The Biden administration’s recent executive orders on climate action and environmental protections at first glance may inspire hope. Digging deeper, it becomes evident they lack substance.
1. The language in the White House statement takes no strong stand against extractive industries: “The order directs the Secretary of the Interior to pause on entering into new oil and natural gas leases on public lands or offshore waters to the extent possible …” In other words, they will take a break in issuing new leases for oil and gas wells, if possible. But the “pause” only applies to federal lands where only one quarter of the extraction occurs with the majority taking place on state, private and tribal lands. Plus, it does not revoke leases already issued. Only half of the extraction applications approved between 2014 and 2019 have been used yet, and those applications will still be honored — meaning drilling will continue on federal lands.
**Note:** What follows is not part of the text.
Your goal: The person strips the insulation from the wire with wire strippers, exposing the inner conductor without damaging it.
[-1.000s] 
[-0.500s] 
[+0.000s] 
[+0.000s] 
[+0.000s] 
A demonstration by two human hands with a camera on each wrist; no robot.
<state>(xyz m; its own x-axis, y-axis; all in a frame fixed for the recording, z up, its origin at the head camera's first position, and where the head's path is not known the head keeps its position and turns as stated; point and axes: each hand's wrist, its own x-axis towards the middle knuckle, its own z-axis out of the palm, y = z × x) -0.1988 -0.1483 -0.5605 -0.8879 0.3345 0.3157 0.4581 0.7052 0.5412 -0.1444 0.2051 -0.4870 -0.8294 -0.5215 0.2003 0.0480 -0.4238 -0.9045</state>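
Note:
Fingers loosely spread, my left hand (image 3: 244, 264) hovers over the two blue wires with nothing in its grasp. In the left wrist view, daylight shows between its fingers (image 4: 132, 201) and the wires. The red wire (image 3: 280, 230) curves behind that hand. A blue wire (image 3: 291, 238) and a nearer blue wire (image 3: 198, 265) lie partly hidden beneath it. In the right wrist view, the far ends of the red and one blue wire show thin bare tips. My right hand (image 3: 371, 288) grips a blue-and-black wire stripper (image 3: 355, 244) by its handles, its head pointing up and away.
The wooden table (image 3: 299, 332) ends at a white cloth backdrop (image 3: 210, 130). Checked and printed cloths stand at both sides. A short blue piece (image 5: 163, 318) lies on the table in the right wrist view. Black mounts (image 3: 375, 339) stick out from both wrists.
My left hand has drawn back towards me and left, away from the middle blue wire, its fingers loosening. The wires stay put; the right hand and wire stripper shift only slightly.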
2. Biden’s temporary moratorium on Arctic Wildlife Refuge drilling is a far cry from the permanent ban he campaigned on, and even this partial victory is in large part due to the pressure from the conservation movement. A recent lease auction for refuge drilling was a complete flop with only three bids submitted, signaling a hesitancy of corporations to undertake long wait periods and lawsuits that would surely come due to public opposition. Big Oil in reality has lots of easier options to drill in Alaska, a state abundantly pockmarked with oil and gas wells on state and private land.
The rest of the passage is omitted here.